- **Exercise details**: In the data below, one line contains "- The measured" and a later one contains "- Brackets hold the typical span". Print both, with every line between them, exactly and alone.

● ● ● ● ●

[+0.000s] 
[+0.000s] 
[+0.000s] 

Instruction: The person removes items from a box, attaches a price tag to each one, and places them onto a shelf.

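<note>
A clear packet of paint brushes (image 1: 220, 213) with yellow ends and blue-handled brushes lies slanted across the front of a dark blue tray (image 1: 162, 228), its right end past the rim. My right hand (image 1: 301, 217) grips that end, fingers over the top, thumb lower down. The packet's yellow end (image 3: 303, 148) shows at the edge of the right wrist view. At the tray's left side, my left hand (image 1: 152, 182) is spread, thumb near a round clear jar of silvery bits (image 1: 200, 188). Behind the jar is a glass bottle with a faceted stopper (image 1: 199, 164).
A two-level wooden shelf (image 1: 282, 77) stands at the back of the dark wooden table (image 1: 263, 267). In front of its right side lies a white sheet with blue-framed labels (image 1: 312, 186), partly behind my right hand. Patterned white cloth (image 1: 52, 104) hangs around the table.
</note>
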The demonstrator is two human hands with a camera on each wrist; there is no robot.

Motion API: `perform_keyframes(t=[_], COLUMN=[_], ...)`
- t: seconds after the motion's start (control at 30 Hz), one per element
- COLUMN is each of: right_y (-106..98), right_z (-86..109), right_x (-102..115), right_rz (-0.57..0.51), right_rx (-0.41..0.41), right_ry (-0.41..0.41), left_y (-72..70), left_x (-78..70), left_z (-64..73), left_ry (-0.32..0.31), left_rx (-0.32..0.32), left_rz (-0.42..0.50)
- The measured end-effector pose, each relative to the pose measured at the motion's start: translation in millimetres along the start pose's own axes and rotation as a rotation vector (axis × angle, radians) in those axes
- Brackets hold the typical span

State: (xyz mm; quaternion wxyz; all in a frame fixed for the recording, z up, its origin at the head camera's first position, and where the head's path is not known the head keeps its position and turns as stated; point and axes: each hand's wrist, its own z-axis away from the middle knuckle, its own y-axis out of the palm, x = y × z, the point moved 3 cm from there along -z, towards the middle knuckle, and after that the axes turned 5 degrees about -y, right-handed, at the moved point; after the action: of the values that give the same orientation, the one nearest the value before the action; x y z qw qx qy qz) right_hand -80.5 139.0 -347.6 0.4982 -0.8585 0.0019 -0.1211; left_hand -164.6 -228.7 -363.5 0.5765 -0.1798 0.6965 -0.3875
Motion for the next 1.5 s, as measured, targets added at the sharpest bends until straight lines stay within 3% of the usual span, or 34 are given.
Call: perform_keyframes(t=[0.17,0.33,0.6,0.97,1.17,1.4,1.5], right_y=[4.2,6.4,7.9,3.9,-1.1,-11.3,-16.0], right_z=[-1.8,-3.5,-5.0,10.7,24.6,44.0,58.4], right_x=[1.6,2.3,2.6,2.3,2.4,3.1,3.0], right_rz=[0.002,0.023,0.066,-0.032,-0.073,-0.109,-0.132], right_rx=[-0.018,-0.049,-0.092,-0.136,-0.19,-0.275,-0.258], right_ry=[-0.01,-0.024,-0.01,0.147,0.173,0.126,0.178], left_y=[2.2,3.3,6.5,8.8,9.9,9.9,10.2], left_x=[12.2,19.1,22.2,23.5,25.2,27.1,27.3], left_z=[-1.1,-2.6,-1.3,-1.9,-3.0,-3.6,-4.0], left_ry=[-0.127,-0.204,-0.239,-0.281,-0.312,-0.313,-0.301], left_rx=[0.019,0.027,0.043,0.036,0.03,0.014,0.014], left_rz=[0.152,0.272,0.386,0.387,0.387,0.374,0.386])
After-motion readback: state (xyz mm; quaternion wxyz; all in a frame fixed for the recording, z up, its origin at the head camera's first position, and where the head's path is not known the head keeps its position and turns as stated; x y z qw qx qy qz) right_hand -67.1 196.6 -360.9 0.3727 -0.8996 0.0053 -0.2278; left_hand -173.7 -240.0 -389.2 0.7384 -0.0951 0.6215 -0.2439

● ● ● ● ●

- **Written answer**:
- The measured end-effector pose, each relative to the pose measured at the motion's start: translation in millimetres along the start pose's own axes and rotation as a rotation vector (axis × angle, radians) in those axes
- Brackets hold the typical span

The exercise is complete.